#### Assignment:
Copy every line of the entries that has the string "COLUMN" in it.

#### Records to process:
# # # # # # #

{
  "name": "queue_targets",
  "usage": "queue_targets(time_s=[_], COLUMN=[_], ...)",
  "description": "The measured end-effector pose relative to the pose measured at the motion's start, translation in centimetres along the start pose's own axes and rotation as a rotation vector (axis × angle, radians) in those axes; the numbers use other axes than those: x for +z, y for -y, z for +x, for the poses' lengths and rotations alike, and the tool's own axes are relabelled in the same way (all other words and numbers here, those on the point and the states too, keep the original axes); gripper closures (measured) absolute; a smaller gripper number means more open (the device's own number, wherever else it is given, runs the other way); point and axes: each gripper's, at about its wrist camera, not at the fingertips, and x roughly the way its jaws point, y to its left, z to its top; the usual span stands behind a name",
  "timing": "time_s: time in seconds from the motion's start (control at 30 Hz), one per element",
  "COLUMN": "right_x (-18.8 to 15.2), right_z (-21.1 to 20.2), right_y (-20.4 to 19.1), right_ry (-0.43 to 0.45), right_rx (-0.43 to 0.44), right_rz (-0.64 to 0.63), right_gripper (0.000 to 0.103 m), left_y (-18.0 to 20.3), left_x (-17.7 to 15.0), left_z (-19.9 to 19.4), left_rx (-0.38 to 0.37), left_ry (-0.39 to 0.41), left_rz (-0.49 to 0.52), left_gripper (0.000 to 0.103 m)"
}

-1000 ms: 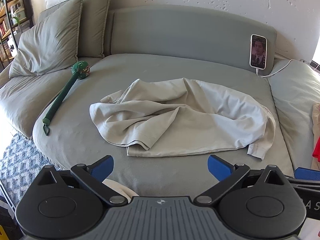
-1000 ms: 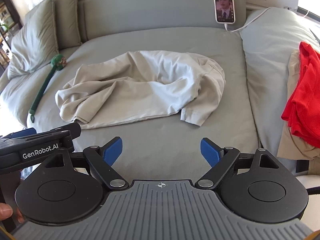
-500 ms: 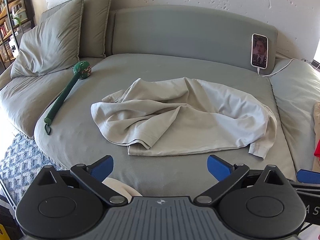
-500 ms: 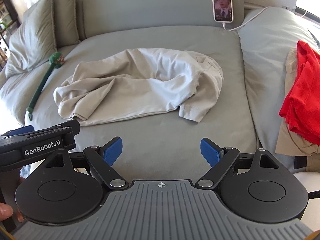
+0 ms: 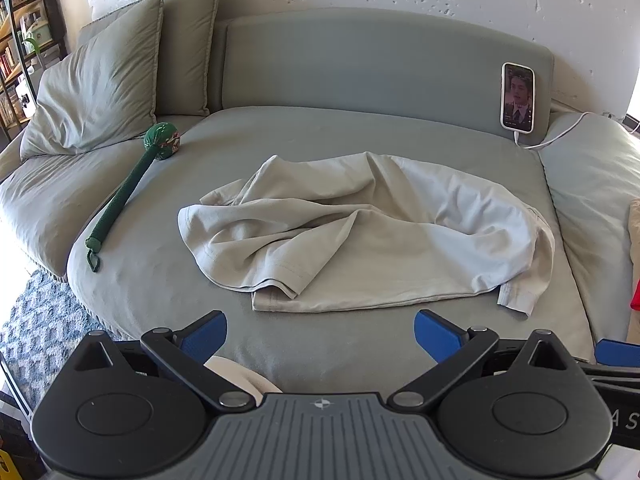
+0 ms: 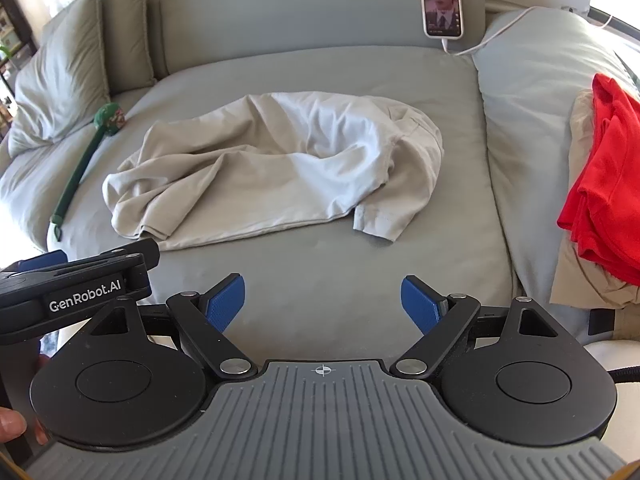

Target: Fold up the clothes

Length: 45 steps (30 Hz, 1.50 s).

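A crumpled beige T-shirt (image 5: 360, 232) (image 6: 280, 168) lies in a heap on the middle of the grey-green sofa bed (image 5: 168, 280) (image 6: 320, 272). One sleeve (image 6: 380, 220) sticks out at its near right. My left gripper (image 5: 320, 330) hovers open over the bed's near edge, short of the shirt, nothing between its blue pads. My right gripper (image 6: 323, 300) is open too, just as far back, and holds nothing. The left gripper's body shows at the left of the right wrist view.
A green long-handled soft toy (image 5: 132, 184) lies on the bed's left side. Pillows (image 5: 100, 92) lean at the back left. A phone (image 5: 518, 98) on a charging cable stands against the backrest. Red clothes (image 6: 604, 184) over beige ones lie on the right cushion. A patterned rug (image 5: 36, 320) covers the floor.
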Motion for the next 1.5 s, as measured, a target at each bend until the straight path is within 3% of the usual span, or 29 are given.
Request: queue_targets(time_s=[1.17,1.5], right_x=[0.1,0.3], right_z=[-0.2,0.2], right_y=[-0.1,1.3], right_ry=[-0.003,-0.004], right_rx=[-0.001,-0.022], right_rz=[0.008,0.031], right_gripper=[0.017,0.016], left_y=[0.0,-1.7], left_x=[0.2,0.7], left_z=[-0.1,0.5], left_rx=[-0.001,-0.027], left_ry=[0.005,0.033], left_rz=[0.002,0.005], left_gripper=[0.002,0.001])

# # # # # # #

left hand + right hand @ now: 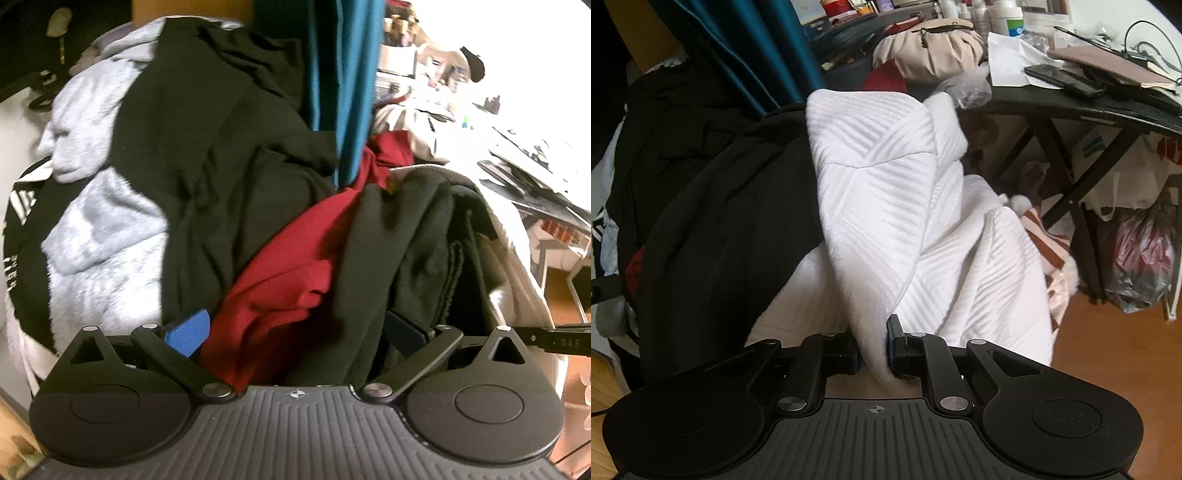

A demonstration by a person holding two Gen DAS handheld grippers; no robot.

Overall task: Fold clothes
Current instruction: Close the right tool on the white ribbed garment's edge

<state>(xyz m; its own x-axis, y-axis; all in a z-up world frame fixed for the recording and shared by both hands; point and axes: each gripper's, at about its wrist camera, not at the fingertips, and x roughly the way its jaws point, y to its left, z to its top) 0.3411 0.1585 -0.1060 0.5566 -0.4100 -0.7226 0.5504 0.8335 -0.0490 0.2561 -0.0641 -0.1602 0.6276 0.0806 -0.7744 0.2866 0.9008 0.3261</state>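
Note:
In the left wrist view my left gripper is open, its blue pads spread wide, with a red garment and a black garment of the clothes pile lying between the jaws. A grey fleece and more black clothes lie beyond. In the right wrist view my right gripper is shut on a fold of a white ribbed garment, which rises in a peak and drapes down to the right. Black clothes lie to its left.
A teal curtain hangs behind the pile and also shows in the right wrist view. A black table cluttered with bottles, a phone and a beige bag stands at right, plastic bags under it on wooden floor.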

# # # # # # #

#### Task output:
  "usage": "queue_targets(time_s=[_], COLUMN=[_], ...)",
  "COLUMN": "right_x (-18.8 to 15.2), right_z (-21.1 to 20.2), right_y (-20.4 to 19.1), right_ry (-0.43 to 0.45), right_rx (-0.43 to 0.44), right_rz (-0.64 to 0.63), right_gripper (0.000 to 0.103 m), left_y (-18.0 to 20.3), left_x (-17.7 to 15.0), left_z (-19.9 to 19.4), left_rx (-0.38 to 0.37), left_ry (-0.39 to 0.41), left_rz (-0.49 to 0.52), left_gripper (0.000 to 0.103 m)"

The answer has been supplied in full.